Outro exemplo da opção varguista pela via associada seria o Acordo Militar de Assistência Recíproca, firmado com os EUA em 1952 (e denunciado em 1977 no contexto das críticas do governo Carter à política de direitos humanos brasileira) em meio à calorosa polêmica entre “nacionalistas” e “entreguistas”, que dividiu as Forças Armadas durante o Segundo Governo Vargas (1951-1954). Para os “nacionalistas”, da industrialização brasileira poderiam participar capitais estrangeiros, desde que os setores sensíveis ficassem a cargo do capital nacional, de preferência público. Os “entreguistas” – assim chamados por seus adversários, que os acusavam de querer “entregar” a economia nacional nas mãos de estrangeiros – eram a favor de uma industrialização baseada no capital estrangeiro, corporificado nas multinacionais.
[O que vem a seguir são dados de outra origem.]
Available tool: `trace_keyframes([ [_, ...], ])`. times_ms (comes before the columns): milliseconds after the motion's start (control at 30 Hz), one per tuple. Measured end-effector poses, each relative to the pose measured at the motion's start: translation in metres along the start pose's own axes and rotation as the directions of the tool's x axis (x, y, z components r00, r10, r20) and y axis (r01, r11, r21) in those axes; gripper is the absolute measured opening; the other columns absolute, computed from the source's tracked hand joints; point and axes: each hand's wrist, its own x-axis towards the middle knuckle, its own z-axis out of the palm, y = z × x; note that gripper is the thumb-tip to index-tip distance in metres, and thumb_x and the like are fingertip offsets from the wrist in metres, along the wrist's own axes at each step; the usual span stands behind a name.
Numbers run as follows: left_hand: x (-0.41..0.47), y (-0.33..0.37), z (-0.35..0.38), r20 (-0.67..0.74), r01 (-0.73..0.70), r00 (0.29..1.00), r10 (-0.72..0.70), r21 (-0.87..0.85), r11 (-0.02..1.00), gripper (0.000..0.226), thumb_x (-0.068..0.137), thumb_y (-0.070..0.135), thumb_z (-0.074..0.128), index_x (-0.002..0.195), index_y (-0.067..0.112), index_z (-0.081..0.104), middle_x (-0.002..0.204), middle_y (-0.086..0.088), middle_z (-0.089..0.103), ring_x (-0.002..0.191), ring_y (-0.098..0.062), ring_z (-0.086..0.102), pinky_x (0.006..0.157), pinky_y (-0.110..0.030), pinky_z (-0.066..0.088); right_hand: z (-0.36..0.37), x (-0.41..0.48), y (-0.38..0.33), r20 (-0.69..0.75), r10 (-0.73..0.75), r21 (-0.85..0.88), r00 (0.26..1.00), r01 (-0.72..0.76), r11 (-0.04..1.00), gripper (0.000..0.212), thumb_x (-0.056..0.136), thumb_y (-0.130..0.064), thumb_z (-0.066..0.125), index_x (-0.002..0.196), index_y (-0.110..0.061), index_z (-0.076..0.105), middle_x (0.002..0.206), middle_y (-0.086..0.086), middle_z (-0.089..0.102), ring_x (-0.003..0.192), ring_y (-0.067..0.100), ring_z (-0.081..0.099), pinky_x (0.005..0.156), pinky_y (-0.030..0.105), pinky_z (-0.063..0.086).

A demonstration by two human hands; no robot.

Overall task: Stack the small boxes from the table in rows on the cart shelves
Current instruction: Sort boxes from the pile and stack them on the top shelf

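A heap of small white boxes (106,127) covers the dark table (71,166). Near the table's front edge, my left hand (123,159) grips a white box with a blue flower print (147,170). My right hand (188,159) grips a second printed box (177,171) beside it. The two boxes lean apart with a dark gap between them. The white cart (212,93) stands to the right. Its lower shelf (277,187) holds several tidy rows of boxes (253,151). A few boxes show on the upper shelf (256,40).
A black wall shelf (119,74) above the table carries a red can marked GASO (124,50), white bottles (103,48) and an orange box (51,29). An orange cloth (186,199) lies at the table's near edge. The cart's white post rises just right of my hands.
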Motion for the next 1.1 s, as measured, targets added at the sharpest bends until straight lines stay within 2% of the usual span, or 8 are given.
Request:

O Acordo Militar de 1952 previa, em troca da ajuda econômica norte-americana ao Brasil, o fornecimento aos EUA de matérias-primas estratégicas e o apoio militar brasileiro à segurança do continente. Desnecessário dizer que o Acordo desagradou profundamente o segmento “nacionalista”, tendo sido também, em parte, responsável pela perda de legitimidade do governo Vargas.